Лейтенант Гамачек проснулся в начале девятого. Зевнул, потянулся и крикнул дежурного по роте, чтобы тот натопил печку и принёс завтрак. Когда эти указания были исполнены, то поинтересовался новостями.
— Рота на работе, — доложил дежурный, — кроме рядового Черника, у которого болит спина.
— Что–о? — заорал лейтенант, — У пана актёра болит спина? Немедленно вызовите его ко мне!
Он одел форму и со строгим лицом принялся ждать нарушителя. Пять минут, десять минут, четверть часа.

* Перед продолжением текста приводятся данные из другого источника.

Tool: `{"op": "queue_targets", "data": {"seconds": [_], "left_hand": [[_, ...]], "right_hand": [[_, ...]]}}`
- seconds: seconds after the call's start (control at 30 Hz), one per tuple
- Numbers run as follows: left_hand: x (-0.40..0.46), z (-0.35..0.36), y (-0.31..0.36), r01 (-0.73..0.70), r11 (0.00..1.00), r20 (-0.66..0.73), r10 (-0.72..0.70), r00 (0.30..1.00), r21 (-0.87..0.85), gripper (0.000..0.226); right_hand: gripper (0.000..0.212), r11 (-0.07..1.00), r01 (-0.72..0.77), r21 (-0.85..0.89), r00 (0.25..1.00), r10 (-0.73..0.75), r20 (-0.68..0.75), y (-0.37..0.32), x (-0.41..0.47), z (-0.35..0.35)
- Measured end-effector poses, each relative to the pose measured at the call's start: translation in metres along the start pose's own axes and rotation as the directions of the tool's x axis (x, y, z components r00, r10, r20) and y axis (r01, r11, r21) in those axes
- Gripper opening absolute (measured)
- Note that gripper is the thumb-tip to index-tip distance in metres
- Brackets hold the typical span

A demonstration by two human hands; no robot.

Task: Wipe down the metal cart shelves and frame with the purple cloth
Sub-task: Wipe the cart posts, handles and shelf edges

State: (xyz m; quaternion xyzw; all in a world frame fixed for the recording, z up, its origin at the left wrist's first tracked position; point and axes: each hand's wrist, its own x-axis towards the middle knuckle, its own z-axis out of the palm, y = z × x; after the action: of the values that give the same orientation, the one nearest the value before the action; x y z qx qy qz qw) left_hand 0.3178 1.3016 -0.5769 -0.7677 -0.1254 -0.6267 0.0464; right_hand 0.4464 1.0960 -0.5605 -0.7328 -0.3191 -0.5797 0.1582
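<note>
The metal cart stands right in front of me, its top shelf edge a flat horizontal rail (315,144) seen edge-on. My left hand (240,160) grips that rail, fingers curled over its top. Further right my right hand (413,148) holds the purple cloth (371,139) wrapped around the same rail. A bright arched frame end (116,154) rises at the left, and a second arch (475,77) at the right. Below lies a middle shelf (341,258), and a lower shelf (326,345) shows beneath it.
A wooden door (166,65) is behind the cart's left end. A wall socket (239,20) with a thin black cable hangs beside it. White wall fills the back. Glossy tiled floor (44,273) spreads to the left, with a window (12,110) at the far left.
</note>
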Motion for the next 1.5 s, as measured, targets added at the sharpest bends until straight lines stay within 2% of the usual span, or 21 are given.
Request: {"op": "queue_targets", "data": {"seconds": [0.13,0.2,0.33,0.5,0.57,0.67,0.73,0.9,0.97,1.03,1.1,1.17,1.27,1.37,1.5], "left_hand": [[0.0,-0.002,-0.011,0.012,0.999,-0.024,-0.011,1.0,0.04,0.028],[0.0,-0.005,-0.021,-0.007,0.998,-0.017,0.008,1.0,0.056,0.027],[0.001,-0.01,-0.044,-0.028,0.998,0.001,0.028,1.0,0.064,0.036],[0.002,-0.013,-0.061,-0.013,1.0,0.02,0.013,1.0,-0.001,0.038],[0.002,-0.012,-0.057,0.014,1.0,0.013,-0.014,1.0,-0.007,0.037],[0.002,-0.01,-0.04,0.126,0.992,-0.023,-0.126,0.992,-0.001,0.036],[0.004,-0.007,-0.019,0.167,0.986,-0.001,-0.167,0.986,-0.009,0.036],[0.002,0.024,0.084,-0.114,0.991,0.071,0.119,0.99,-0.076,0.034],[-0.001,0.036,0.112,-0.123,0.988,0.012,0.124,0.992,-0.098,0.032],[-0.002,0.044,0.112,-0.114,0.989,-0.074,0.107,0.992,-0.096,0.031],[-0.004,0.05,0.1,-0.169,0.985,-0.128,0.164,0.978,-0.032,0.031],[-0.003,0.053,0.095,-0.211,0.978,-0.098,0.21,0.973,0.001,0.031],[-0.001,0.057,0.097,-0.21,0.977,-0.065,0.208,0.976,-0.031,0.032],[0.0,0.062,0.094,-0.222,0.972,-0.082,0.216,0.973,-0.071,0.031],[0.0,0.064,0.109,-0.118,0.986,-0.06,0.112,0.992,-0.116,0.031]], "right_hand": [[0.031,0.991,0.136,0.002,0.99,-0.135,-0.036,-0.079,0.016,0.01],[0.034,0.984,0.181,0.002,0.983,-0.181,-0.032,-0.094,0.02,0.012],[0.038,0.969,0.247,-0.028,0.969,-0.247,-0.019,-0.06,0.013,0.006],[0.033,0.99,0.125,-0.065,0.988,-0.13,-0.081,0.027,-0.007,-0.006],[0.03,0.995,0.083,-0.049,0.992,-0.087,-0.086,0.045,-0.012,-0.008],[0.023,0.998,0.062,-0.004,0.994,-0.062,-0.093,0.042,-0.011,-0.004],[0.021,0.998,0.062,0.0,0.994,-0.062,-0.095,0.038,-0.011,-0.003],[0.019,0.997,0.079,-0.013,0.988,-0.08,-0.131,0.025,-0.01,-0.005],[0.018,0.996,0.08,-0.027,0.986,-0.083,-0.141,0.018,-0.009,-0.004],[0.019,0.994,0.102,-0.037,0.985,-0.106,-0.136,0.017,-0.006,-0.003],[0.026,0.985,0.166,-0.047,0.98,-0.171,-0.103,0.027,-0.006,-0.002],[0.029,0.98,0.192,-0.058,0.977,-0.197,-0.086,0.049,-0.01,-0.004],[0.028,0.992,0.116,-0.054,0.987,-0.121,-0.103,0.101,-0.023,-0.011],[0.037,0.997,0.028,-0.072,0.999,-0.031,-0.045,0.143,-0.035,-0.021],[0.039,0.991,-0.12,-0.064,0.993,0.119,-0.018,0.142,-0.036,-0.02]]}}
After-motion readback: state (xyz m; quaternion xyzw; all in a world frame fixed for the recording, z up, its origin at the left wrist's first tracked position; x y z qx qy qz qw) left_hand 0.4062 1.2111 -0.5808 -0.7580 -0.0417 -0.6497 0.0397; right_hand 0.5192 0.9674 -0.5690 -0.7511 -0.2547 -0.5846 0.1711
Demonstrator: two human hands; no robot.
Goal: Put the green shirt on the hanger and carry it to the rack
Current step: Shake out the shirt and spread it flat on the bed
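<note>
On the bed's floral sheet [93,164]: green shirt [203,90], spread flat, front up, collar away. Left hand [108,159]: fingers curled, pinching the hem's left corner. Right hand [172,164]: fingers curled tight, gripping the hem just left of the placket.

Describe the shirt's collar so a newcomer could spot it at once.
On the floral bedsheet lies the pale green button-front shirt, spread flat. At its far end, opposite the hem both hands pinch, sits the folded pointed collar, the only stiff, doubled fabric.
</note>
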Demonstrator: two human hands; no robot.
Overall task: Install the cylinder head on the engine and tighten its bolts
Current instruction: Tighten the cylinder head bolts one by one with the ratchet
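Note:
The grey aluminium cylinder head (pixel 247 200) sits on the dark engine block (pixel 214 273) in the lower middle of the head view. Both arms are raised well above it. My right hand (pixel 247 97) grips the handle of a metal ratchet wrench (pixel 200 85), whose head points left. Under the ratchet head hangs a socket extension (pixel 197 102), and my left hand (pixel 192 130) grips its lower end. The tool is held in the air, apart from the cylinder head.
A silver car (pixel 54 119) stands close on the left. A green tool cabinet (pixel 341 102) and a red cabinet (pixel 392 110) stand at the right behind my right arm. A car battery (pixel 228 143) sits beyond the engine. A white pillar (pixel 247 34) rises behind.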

Лейтенант выругался и направился к бараку. Он уже хотел повернуть к медпункту, когда заметил актёра, который ковылял шажок за шажком, весь скрюченный, с перекошенным лицом, опираясь о палку, и тихо стонал.
Гамачек на секунду опешил, а потом задумался, как ему поступить.
Лучше всего было бы отправить его прямо на работу. Но что если с Черником и впрямь что‑то серьёзное?
— Черник, — позвал он относительно спокойно, — Что с вами?
— Позвоночник, товарищ лейтенант, — пробормотал актёр, — такая страшная боль, вы себе и представить не можете!
— Допустим, я вам верю, — сказал лейтенант, — в конце концов, у моего отца было то же самое. Но объясните мне, как вы с такой болезнью можете выступать в театре? Или вы играете инвалидов и пенсионеров? Положительный герой ведь не может так ковылять!
— В театре тепло, — засипел Черник, — а для моего позвоночника нет ничего хуже холода! Как ударит мороз…
Гамачек осклабился.
— Вот что, Черник, — сказал он примирительно, — вы у меня кто? Вы у меня обыкновенный уклонист! Вы актёр, и к тому же у вас кадровый профиль ни к чёрту. Что мне с вами делать? Как вы считаете?
— Прикажите меня расстрелять, товарищ лейтенант, — предложил ему актёр. — Избавитесь от меня, и меня избавите от страданий.
— Неплохая мысль, — замечтался Гамачек, — я бы с великой радостью так и сделал, только я, как командир отдельной роты, могу вам вкатить максимум семь дней строгого ареста, и я так сделаю, если вы сейчас же не отправитесь на работу. Ну что, Черник, пойдете?
Актёр грустно завертел головой.
— То есть лучше вас под арест? — потрясённо удивился лейтенант.
Черник кивнул.
— Ну вот что, Черник, — сказал поручик через некоторое время, — вы сачок и безнадёжный лодырь! На стройку не пойдёте, потому что вы там не выполните норму и еще бог знает что устроите! Останетесь в роте, Черник. Но не как больной, а как дежурный. Будете нести дежурство через день, и, таким образом, на работу ходить не будете. Возможно, вашему позвоночнику как‑нибудь полегчает.